After locating "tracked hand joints" in the listing below, copy that line and each one after it exactly, ending with the line that has "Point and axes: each".

▼▼▼

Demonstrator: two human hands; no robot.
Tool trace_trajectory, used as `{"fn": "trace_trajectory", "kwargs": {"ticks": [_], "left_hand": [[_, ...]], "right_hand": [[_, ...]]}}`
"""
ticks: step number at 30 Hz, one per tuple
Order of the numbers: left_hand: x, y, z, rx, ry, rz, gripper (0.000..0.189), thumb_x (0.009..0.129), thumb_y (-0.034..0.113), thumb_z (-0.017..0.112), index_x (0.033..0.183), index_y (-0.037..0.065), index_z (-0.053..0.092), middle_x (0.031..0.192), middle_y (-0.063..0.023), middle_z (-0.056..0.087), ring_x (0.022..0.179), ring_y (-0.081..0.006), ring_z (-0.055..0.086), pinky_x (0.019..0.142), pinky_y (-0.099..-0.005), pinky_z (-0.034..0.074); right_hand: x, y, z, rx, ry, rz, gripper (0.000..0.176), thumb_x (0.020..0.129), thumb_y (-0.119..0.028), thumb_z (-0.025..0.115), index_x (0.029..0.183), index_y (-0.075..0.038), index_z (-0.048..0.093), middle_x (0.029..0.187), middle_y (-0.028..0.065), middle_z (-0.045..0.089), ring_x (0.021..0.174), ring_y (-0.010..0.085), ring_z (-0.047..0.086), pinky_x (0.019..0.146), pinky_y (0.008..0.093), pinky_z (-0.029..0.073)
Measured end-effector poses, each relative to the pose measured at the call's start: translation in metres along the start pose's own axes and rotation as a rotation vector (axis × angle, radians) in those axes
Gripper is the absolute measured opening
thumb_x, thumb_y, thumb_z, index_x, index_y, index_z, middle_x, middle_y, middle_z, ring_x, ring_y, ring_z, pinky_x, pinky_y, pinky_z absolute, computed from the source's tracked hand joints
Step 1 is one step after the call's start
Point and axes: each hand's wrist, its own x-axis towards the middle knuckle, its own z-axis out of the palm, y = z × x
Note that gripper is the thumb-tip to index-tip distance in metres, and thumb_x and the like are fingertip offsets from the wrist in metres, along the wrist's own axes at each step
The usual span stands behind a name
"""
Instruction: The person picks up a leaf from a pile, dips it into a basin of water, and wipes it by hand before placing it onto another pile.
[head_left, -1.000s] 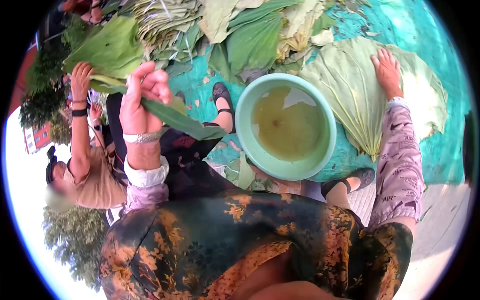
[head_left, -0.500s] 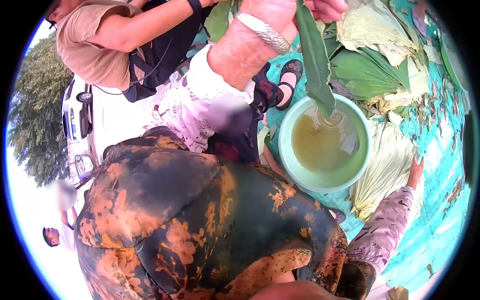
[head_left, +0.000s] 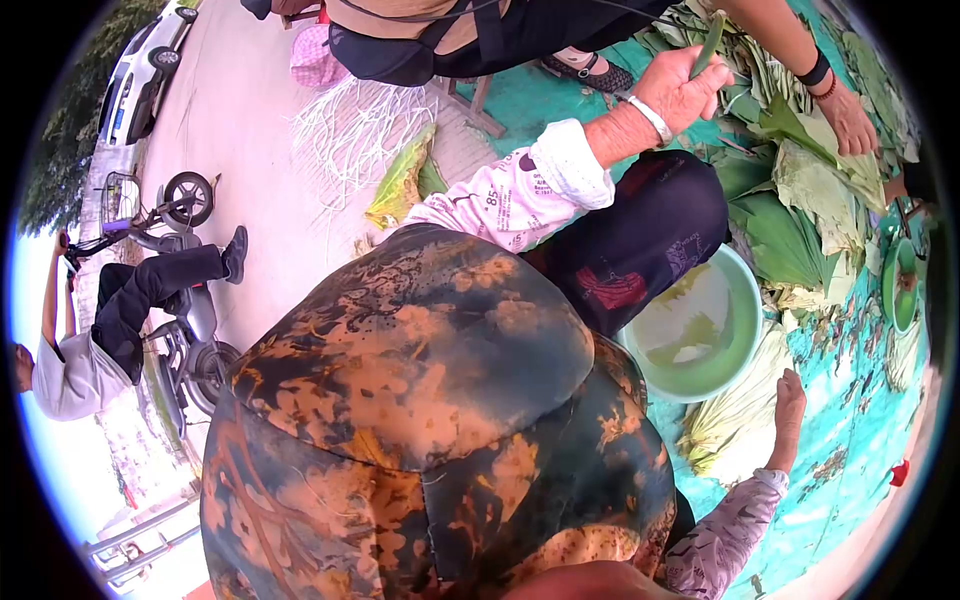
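Observation:
My left hand [head_left: 686, 92], with a silver bangle at the wrist, is raised above my bent knee. Its fingers are closed round a narrow green leaf [head_left: 709, 45] that sticks up out of the fist. My right hand [head_left: 789, 405] is low over the green sheet, at the edge of a fanned bundle of pale leaves [head_left: 740, 425]. Its fingers look stretched out, with nothing visible in them. A pale green basin [head_left: 752, 325] of murky water stands between the hands, partly hidden by my knee.
A co-worker's hand [head_left: 850, 120] with a black wristband reaches over piled leaves [head_left: 790, 225]. White strips [head_left: 360, 130] and a yellowing leaf [head_left: 402, 178] lie on the pavement. A green bowl [head_left: 902, 285] stands at far right. Behind are a person at a motorbike [head_left: 190, 300] and a car [head_left: 140, 75].
My left hand has moved away from the basin; the leaf that hung down to the water now points up. My view has shifted. The co-worker's hand is now over the leaf pile.

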Motion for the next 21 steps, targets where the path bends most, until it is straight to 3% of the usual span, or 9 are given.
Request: {"fn": "trace_trajectory", "kwargs": {"ticks": [6,7,9,10,11,14,17,19,21], "left_hand": [[-0.104,-0.06,-0.142,0.8,-0.316,-0.415,0.032,0.087,0.039,0.048,0.086,0.008,0.054,0.055,-0.0005,0.048,0.048,-0.0115,0.045,0.05,-0.0283,0.039],[-0.125,-0.074,-0.166,0.833,-0.35,-0.524,0.031,0.086,0.037,0.049,0.088,0.007,0.054,0.059,-0.0061,0.052,0.052,-0.0189,0.05,0.053,-0.0326,0.04],[-0.176,-0.112,-0.216,0.988,-0.313,-0.425,0.029,0.085,0.032,0.051,0.095,0.005,0.055,0.072,-0.0176,0.058,0.067,-0.0337,0.055,0.061,-0.0393,0.042],[-0.189,-0.105,-0.231,1.017,-0.436,-0.61,0.03,0.082,0.027,0.055,0.101,0.003,0.053,0.094,-0.0227,0.058,0.089,-0.0399,0.054,0.075,-0.0429,0.043],[-0.207,-0.116,-0.25,1.007,-0.439,-0.822,0.041,0.076,0.023,0.063,0.109,0.002,0.05,0.1,-0.0229,0.057,0.094,-0.0385,0.054,0.08,-0.0418,0.044],[-0.223,-0.122,-0.269,1.421,-0.844,-0.996,0.094,0.059,0.035,0.077,0.132,0.003,0.027,0.117,-0.0263,0.049,0.109,-0.0348,0.049,0.093,-0.0375,0.04],[-0.185,-0.113,-0.252,1.213,-0.608,-0.658,0.049,0.071,0.031,0.068,0.107,0.001,0.056,0.097,-0.0176,0.061,0.092,-0.0317,0.058,0.082,-0.0394,0.045],[-0.116,-0.063,-0.195,1.072,-0.351,-0.595,0.028,0.077,0.026,0.062,0.086,-0.001,0.061,0.076,-0.0107,0.062,0.067,-0.0237,0.059,0.065,-0.0339,0.047],[-0.063,-0.032,-0.146,0.709,-0.14,-0.352,0.021,0.08,0.02,0.06,0.082,0.0,0.06,0.069,-0.0045,0.06,0.055,-0.0122,0.051,0.054,-0.0247,0.044]], "right_hand": [[-0.044,-0.029,0.005,-0.038,-0.055,0.009,0.029,0.083,-0.014,0.054,0.109,0.001,0.054,0.099,0.0164,0.061,0.091,0.0242,0.059,0.081,0.032,0.045],[-0.045,-0.014,0.01,-0.016,-0.062,-0.006,0.029,0.083,-0.013,0.055,0.109,0.0,0.054,0.098,0.016,0.061,0.088,0.0234,0.059,0.079,0.0316,0.045],[-0.055,-0.041,0.006,-0.044,-0.077,0.066,0.027,0.083,-0.014,0.055,0.108,-0.004,0.054,0.094,0.0153,0.062,0.086,0.0233,0.06,0.076,0.031,0.046],[-0.06,-0.05,0.006,-0.017,-0.027,0.009,0.027,0.083,-0.015,0.056,0.107,-0.005,0.055,0.092,0.0157,0.063,0.084,0.0244,0.061,0.076,0.0311,0.046],[-0.064,-0.063,0.002,-0.014,-0.017,0.022,0.026,0.082,-0.016,0.056,0.106,-0.005,0.055,0.093,0.0167,0.063,0.084,0.0273,0.061,0.075,0.0328,0.046],[-0.072,-0.092,-0.005,-0.091,0.011,0.017,0.025,0.082,-0.017,0.057,0.103,-0.003,0.056,0.091,0.0169,0.063,0.085,0.0306,0.06,0.074,0.0358,0.047],[-0.074,-0.079,-0.004,-0.093,0.034,-0.03,0.026,0.081,-0.019,0.057,0.102,-0.003,0.057,0.089,0.0177,0.063,0.084,0.0308,0.061,0.073,0.0359,0.048],[-0.075,-0.071,-0.004,-0.113,0.035,-0.04,0.026,0.081,-0.019,0.057,0.101,-0.002,0.057,0.088,0.018,0.063,0.084,0.0312,0.061,0.073,0.0363,0.048],[-0.078,-0.071,-0.004,-0.098,0.053,0.007,0.026,0.08,-0.02,0.057,0.099,-0.002,0.058,0.089,0.0179,0.063,0.084,0.0329,0.06,0.074,0.037,0.048]]}}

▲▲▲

• **Exercise result**:
thumb_x, thumb_y, thumb_z, index_x, index_y, index_z, middle_x, middle_y, middle_z, ring_x, ring_y, ring_z, pinky_x, pinky_y, pinky_z absolute, computed from the source's tracked hand joints
Step 1 is one step after the call's start
Point and axes: each hand's wrist, its own x-axis towards the middle knuckle, its own z-axis out of the palm, y = z × x

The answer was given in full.